● **WHAT TO PRODUCE**: What's needed is the listing below, repeated word for word with no pictures.
▼▼▼
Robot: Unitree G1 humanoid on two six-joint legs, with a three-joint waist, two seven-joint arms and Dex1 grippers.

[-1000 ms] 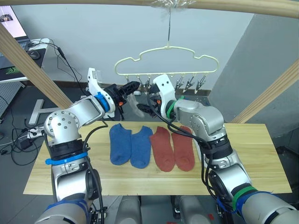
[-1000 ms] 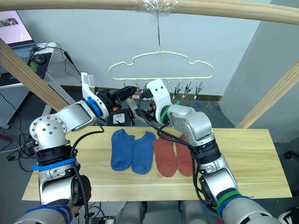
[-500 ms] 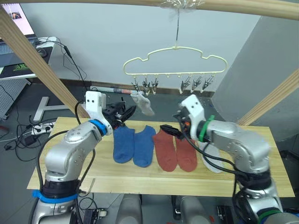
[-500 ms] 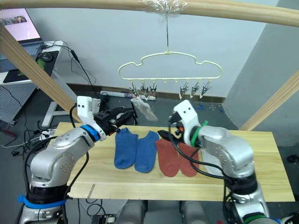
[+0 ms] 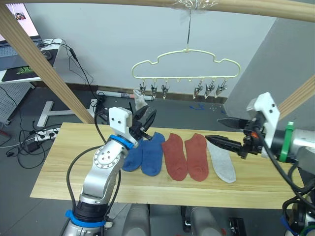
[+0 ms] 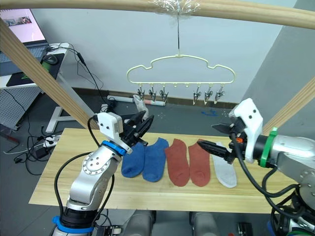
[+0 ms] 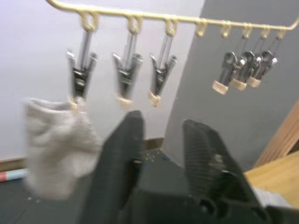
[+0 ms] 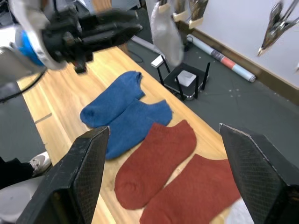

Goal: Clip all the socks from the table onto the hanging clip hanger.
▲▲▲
● **SOLUTION BELOW**:
Robot: Unitree G1 humanoid on two six-joint legs, with a three-joint waist, two seven-joint arms and Dex1 grippers.

[-1000 ms] 
[-1000 ms] 
[-500 ms] 
[-500 ms] 
[+0 ms] 
[+0 ms] 
[+0 ms] 
[+0 ms] 

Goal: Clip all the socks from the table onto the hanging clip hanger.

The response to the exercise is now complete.